◆ COLLECTED MATERIAL:
..........

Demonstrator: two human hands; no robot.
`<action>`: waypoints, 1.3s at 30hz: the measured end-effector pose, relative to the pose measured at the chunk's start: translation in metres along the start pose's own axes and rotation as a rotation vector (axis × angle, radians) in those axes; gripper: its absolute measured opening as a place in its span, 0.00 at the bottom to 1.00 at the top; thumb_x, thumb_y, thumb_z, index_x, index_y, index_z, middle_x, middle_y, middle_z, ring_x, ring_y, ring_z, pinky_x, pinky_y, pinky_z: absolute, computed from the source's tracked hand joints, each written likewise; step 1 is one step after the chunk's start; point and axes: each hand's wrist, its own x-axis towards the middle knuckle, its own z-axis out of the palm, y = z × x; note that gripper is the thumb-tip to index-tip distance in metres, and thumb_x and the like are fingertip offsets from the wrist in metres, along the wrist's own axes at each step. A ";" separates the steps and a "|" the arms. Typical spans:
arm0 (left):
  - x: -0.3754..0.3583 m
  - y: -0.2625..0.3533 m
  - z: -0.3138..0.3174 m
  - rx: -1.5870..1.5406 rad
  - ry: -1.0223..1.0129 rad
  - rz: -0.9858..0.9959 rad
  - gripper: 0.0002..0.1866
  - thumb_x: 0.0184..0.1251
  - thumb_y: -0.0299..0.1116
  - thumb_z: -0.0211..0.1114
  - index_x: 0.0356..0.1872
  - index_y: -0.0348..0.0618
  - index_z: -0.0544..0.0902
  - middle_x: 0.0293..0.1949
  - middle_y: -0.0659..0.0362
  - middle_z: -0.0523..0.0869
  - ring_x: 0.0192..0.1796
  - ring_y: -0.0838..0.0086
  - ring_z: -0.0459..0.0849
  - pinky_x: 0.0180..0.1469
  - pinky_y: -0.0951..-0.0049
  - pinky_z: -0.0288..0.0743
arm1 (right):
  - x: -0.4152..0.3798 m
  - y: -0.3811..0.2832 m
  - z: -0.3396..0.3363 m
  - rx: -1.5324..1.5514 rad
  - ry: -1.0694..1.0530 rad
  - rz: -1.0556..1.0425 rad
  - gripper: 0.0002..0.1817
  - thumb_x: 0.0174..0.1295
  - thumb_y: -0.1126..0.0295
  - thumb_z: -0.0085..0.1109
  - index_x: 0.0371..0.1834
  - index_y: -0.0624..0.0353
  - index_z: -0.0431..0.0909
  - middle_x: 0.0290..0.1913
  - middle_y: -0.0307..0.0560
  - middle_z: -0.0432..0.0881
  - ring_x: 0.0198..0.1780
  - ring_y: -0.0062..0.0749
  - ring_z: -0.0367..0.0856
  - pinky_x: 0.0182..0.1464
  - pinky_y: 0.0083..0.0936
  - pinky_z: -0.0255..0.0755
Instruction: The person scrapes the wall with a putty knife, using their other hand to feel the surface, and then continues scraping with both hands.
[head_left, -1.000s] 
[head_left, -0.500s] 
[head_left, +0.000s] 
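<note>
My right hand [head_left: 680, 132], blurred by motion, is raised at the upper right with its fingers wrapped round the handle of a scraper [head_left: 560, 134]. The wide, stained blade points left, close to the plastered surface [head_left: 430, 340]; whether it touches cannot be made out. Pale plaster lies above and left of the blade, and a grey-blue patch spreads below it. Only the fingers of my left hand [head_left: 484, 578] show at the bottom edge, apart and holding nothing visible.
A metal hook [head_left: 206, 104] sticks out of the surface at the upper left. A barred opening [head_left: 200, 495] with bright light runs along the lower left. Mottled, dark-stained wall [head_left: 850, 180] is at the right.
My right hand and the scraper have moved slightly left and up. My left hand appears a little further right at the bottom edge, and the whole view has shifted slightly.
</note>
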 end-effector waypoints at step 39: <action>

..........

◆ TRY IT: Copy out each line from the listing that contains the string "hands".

◆ WRITTEN RESPONSE:
Demonstrator: two human hands; no robot.
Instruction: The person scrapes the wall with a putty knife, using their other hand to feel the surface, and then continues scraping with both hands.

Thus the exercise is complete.